What the task requires: Where the line with "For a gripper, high" appears below, start writing out lines exactly, and finish with the line with "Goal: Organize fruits", which is included; write out nothing else.

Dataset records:
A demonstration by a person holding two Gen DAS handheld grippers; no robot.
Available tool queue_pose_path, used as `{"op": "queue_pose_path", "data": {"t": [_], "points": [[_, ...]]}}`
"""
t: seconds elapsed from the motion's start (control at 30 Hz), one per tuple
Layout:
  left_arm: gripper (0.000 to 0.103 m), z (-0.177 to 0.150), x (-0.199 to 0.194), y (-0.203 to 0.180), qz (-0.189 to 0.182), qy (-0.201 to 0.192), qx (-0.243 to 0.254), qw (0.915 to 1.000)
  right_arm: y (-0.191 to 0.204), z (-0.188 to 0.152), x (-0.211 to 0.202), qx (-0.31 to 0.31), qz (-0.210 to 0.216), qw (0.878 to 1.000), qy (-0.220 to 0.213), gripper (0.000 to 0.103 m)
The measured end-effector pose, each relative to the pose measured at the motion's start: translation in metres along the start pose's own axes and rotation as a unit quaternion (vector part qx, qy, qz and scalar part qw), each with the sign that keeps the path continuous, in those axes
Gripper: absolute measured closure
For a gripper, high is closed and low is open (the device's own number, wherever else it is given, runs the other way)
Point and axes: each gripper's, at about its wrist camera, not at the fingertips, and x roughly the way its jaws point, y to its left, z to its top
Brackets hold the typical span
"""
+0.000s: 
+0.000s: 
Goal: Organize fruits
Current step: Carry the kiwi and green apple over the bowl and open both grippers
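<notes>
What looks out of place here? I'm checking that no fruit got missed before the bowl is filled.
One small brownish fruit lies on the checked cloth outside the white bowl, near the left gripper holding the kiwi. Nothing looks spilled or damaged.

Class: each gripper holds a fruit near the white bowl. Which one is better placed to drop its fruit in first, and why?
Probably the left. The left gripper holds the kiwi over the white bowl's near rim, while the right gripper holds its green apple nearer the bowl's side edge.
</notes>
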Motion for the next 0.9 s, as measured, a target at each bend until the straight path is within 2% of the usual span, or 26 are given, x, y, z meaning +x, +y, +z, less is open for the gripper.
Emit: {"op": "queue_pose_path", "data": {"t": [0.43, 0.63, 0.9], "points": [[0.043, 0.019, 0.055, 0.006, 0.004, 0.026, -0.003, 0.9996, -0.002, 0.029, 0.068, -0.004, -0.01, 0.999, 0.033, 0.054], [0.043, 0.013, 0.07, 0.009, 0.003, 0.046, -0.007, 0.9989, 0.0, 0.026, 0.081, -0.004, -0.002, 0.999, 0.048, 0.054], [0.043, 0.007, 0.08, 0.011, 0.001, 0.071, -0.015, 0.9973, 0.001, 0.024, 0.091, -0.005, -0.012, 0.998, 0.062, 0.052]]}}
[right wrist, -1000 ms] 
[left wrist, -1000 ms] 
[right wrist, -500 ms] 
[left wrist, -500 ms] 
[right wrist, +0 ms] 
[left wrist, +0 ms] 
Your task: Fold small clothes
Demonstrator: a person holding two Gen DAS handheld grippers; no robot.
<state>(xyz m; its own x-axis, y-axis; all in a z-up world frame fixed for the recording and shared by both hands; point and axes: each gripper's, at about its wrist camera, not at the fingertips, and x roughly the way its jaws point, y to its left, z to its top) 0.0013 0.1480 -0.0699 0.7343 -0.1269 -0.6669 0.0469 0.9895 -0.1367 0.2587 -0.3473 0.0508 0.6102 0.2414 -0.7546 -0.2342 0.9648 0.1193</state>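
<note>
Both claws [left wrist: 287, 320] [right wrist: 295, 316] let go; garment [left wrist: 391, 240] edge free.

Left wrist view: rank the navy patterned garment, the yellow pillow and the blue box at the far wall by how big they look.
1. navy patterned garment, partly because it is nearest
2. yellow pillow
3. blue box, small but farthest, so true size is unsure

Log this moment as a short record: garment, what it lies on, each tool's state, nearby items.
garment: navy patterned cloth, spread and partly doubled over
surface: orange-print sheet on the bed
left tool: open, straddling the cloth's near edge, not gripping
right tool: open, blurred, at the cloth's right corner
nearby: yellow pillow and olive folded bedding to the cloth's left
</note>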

Result below:
For a gripper, high is closed and low is open (the device's own number, wherever else it is given, runs the other way)
Point and axes: each gripper's, at about its wrist camera, not at the fingertips, and x roughly the way its jaws point, y to its left, z to its top
Brackets hold the typical span
"""
+0.000s: 
+0.000s: 
Goal: Organize fruits

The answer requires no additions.